= Work instructions =
Reproduced exactly, the lines from the start of the material through the line containing "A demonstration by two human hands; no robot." should be the whole answer, with pictures excluded.

= Collected data =

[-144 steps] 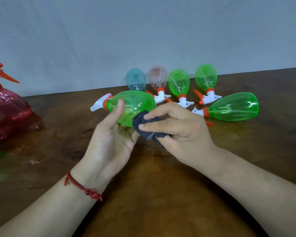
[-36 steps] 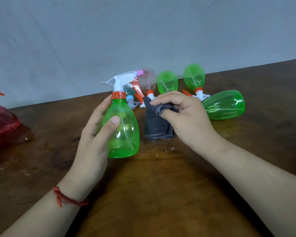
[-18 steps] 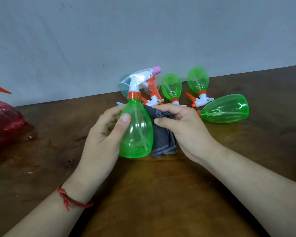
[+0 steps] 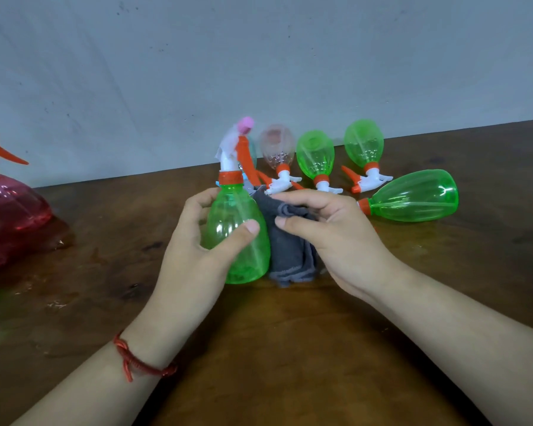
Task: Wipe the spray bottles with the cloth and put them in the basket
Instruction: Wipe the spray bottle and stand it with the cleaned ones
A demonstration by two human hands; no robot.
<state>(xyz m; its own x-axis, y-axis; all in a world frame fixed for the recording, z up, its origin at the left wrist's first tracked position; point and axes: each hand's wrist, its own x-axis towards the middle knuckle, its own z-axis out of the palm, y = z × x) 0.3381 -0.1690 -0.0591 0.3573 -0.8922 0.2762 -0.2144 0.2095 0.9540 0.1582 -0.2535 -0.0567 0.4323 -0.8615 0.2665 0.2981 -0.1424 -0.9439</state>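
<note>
At the far left edge we see the red bottles (image 4: 10, 210) bunched together, cut off by the frame. No basket shows plainly, so we cannot say where it stands. Moving right, our left hand (image 4: 194, 256) is clamped round the green spray bottle (image 4: 237, 229), thumb across its near face and fingers curled behind. Four seconds back that bottle lay sideways in the same palm; now it stands upright near the middle of the table (image 4: 290, 364), its base low to the wood, though we cannot tell whether it touches. Its white spray head has also swung since a second ago, the pink tip now pointing up and away, which we read as the bottle being turned in the grip. Just right of it hangs the grey cloth (image 4: 290, 253), which a second ago was held clear of the bottle and is now touching its right flank. Our right hand (image 4: 336, 241) pinches the cloth's bunched top between thumb and fingers, close against the bottle. So we judge the wipe has moved on to the upright sides — this bottle is not yet ready to be put away. Farther right, the pale pink bottle (image 4: 276, 146) and three green bottles (image 4: 413, 196) lie untouched on the table, awaiting their turn.
</note>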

= Output =
[-144 steps] 
[-36 steps] 
[-18 steps] 
[+0 steps] 
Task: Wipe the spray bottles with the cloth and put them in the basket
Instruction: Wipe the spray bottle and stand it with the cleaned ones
A demonstration by two human hands; no robot.

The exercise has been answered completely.